### Exercise
State how many lines in the entries below hold the word "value", with nothing besides the number.

* * * * *

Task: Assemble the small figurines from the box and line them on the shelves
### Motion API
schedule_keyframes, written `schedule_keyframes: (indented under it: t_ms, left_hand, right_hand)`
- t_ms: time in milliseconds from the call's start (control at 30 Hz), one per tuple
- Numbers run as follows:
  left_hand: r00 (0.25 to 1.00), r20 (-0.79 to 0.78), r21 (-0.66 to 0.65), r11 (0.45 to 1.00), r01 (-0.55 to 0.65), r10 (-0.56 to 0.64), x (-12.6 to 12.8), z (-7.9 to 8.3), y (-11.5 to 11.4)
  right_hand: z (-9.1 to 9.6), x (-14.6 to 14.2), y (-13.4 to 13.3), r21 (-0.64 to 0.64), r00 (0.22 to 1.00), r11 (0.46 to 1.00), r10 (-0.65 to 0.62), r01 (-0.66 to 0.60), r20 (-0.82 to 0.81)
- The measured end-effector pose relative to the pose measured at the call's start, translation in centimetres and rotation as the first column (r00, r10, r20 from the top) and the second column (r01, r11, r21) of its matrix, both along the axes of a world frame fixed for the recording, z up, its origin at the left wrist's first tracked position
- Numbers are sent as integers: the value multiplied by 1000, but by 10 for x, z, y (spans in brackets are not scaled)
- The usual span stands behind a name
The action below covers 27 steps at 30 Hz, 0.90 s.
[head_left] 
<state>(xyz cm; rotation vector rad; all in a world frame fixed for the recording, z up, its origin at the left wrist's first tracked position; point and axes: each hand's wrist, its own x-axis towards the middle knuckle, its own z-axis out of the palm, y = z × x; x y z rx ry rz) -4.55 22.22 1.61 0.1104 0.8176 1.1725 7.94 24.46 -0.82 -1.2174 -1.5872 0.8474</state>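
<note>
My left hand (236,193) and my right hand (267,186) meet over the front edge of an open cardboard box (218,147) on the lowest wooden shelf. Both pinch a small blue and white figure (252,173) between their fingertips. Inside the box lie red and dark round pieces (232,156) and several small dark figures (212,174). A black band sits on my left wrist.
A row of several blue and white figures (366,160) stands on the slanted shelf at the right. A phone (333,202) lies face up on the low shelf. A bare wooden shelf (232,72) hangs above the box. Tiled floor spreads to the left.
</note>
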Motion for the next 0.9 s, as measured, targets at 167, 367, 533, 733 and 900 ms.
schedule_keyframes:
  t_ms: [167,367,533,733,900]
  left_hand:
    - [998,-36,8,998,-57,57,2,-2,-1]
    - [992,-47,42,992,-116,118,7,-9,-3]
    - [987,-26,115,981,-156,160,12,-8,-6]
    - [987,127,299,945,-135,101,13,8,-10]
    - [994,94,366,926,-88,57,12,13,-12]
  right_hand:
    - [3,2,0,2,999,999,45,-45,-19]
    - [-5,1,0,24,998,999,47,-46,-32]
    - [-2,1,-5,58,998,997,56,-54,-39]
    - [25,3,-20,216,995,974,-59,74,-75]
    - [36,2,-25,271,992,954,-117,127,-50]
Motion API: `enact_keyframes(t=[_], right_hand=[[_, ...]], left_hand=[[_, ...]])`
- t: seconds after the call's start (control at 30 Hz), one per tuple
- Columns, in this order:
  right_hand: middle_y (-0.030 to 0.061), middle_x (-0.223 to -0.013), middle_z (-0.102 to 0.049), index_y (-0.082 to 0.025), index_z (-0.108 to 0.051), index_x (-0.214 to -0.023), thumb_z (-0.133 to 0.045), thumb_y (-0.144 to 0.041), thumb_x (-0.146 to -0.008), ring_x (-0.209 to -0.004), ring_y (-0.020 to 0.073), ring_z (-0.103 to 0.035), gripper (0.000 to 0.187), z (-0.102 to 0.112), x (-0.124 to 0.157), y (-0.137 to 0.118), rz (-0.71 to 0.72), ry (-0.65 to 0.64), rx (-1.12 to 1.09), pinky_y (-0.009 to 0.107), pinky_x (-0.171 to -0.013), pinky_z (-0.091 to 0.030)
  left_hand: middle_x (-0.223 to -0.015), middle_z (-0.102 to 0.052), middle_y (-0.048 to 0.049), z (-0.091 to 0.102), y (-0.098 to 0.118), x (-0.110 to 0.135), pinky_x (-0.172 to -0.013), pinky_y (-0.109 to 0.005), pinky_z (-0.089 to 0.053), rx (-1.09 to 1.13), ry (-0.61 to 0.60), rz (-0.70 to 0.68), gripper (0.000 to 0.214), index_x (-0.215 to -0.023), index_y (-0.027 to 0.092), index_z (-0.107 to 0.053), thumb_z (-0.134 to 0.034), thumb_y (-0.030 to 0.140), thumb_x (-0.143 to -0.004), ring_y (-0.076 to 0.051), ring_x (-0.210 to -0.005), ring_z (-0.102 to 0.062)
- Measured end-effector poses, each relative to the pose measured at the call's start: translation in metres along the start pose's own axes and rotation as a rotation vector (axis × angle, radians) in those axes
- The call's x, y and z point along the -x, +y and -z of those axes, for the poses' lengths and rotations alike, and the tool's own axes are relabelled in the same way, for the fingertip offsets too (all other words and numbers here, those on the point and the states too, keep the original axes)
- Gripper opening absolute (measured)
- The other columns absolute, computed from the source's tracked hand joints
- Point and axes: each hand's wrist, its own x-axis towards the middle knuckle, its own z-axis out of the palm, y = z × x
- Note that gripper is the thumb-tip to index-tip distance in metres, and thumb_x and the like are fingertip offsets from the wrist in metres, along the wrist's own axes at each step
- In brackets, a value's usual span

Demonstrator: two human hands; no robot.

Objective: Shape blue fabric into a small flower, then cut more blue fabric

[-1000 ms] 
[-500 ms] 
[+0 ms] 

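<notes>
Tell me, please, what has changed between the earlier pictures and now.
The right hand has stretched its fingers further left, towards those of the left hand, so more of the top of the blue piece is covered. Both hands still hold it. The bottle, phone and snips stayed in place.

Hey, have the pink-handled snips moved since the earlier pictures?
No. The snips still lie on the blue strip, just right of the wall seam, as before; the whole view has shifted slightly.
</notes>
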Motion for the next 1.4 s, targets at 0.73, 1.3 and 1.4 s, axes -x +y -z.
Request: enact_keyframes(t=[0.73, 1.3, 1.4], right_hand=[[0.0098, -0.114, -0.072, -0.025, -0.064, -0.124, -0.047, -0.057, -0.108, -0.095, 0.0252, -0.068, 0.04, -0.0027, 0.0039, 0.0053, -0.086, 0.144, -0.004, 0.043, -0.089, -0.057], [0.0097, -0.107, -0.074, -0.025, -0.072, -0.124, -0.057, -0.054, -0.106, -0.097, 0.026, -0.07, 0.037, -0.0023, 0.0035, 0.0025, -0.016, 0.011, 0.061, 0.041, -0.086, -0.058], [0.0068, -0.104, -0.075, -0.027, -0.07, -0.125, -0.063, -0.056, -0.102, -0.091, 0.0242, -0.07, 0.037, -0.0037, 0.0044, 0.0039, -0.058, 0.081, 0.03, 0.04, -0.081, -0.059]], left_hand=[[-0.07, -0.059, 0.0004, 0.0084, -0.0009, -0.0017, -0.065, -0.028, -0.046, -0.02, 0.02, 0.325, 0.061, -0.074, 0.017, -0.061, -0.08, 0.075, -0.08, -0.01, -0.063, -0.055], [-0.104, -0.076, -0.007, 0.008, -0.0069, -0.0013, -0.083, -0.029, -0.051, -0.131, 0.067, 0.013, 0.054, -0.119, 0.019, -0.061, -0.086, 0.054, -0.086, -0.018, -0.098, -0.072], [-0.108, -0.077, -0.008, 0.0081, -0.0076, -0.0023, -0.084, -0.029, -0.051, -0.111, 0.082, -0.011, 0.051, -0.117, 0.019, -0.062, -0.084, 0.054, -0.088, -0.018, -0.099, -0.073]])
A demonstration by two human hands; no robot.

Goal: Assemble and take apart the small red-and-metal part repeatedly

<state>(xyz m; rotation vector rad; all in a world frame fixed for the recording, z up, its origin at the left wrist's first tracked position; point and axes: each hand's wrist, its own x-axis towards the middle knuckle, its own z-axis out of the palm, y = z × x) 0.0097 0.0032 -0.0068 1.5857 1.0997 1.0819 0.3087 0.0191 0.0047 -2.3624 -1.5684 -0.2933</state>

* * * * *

### Output
2